* **Action item**:
Using the data below, copy every line that contains the word "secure".

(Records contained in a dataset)

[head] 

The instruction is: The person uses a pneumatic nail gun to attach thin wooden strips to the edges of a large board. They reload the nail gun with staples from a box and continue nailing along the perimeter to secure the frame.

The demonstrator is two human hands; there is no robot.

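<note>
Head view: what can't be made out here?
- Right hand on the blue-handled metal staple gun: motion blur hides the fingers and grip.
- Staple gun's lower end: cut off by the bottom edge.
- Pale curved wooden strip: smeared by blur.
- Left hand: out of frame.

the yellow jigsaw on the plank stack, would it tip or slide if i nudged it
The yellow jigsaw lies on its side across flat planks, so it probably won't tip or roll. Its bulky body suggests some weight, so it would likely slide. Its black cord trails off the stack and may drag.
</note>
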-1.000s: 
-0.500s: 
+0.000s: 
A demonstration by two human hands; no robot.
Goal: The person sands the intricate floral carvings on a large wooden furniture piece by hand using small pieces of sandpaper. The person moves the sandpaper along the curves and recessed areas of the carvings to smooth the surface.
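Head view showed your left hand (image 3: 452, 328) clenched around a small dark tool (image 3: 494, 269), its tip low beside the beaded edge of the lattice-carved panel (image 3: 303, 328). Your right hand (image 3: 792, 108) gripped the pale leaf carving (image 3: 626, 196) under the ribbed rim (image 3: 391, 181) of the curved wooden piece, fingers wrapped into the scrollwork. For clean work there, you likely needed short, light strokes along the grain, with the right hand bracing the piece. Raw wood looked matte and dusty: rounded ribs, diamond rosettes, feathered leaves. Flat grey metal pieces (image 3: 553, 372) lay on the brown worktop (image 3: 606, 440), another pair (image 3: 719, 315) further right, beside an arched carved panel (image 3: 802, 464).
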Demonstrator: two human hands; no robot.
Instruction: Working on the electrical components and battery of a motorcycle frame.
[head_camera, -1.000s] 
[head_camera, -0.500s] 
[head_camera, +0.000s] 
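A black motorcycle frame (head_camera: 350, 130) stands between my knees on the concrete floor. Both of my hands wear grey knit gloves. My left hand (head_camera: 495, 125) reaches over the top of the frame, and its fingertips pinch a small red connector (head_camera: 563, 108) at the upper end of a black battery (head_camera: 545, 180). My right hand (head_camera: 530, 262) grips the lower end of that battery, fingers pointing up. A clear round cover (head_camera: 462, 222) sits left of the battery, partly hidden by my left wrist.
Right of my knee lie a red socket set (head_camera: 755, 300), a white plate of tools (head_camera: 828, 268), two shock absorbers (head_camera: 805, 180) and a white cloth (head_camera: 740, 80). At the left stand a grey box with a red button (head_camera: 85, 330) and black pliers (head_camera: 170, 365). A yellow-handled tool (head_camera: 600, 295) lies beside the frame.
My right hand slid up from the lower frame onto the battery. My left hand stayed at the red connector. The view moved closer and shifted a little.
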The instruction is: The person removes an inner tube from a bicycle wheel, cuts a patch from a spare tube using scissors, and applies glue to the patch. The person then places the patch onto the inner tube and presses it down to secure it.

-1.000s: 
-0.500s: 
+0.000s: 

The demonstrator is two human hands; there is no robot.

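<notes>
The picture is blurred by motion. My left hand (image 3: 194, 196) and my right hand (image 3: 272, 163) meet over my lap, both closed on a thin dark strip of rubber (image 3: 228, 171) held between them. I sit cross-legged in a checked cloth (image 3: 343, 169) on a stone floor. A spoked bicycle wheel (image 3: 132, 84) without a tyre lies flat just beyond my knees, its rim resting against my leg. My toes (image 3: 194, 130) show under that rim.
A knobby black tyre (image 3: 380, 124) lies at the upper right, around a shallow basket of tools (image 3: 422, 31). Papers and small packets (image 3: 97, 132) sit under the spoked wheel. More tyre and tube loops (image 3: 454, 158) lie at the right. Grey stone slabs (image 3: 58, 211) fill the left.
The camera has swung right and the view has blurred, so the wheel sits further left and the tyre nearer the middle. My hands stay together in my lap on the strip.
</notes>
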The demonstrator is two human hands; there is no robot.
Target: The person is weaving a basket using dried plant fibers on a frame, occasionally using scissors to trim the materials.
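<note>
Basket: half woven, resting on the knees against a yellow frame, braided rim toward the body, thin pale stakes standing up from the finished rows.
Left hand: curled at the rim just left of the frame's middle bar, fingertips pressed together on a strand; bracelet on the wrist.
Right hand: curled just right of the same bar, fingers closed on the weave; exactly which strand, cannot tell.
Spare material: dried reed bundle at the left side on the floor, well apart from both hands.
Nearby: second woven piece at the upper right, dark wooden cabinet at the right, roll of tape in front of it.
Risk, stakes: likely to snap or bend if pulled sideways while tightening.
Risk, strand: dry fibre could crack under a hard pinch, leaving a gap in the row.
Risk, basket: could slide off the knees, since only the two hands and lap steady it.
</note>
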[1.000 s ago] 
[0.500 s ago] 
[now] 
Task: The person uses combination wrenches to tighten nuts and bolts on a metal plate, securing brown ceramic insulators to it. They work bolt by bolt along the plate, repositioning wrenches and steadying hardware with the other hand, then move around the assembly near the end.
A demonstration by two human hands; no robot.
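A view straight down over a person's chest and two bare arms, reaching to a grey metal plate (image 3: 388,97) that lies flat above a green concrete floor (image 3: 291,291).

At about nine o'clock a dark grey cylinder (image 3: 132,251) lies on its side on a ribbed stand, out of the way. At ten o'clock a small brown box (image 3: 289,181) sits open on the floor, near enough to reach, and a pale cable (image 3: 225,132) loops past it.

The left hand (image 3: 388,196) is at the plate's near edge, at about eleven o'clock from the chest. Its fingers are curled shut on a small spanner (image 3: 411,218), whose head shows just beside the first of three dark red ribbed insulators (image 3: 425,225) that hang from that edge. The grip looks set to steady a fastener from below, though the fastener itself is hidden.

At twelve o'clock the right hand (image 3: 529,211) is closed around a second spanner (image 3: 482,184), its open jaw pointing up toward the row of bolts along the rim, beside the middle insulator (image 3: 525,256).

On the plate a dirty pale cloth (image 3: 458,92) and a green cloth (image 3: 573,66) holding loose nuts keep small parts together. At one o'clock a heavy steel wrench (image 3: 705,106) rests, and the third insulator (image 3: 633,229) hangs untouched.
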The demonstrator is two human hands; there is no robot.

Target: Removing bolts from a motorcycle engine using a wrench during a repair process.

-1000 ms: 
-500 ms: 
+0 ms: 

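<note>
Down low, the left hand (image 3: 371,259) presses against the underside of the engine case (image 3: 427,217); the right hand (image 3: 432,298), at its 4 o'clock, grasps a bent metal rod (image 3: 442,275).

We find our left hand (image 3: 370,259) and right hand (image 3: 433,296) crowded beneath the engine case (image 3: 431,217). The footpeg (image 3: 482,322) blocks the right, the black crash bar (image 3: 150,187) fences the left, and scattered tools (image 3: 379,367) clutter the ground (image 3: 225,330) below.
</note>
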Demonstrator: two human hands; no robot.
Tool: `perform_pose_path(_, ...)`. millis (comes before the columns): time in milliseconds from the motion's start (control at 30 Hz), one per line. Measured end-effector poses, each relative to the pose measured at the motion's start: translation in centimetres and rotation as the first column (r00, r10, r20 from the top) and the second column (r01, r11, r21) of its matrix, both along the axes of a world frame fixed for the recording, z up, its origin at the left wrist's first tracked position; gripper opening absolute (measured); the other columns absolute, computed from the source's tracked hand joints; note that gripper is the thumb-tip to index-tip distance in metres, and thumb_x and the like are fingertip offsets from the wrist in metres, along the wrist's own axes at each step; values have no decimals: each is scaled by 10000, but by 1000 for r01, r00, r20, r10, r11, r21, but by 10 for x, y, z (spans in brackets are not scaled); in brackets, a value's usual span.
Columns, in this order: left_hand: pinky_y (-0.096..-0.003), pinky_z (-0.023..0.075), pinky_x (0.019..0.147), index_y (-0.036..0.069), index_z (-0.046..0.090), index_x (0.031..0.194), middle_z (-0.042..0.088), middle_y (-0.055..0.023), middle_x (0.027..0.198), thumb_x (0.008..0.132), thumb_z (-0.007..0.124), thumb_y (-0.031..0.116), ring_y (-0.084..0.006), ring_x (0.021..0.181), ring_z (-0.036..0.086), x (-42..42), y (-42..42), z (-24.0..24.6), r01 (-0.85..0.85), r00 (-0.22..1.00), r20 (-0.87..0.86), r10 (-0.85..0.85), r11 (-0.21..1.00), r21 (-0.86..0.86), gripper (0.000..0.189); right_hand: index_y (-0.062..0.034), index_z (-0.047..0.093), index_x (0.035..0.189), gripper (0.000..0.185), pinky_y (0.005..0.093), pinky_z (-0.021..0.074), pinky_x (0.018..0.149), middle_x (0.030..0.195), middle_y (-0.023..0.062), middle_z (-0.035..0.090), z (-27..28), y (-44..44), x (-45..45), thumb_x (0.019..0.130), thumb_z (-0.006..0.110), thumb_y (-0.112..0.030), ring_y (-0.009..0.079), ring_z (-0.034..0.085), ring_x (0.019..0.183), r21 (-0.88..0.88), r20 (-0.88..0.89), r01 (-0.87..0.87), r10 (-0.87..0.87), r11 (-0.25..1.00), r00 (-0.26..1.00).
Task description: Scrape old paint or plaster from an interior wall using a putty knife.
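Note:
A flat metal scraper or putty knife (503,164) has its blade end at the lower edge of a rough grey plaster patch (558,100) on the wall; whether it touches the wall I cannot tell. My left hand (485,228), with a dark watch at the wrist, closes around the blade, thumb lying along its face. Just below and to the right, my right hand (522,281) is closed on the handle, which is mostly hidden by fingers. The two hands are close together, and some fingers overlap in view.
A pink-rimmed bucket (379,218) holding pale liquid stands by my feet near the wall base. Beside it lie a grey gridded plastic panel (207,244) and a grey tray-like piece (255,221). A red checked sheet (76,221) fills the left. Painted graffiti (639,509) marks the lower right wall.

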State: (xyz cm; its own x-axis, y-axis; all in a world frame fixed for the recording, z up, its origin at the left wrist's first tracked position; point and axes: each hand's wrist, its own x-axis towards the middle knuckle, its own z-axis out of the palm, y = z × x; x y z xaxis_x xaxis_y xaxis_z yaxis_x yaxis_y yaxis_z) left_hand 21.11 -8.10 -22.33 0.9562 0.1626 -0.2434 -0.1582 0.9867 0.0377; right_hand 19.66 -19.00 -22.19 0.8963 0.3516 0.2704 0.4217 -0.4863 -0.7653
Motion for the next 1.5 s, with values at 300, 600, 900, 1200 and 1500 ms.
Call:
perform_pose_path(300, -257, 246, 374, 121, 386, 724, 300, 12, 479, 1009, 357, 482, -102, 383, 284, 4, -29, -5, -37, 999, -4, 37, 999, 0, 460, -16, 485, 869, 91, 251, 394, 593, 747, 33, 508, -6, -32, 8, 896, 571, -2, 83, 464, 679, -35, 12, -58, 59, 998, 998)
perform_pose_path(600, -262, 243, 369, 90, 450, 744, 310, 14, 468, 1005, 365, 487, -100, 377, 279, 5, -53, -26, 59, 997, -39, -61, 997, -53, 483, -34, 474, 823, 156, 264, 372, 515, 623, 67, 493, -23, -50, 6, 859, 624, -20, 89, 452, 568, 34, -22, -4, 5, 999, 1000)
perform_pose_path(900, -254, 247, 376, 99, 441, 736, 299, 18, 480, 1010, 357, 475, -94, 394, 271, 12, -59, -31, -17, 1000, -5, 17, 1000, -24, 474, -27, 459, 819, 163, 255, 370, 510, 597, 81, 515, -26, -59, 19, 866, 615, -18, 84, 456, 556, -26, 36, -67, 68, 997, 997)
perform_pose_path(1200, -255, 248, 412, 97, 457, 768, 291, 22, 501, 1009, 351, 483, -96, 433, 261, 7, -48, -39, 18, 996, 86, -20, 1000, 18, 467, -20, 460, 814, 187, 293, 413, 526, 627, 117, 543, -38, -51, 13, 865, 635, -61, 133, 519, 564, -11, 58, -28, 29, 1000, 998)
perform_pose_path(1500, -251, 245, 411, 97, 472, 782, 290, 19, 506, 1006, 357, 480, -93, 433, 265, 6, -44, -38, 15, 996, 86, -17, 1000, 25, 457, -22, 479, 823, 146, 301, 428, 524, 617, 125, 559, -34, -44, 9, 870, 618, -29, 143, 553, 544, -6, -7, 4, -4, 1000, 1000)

* **Result for this task**:
The instruction is: The person uses a pneumatic nail gun to attach thin wooden strips to the edges of a large board. They reload the nail gun with staples from a box and continue nailing along the perimeter to secure the frame.
The instruction is: The person removes an inner tube from a bicycle wheel, cuts a patch from a spare tube using scissors, and applies glue to the patch. The person then places the patch onto the inner tube and presses it down to secure it.

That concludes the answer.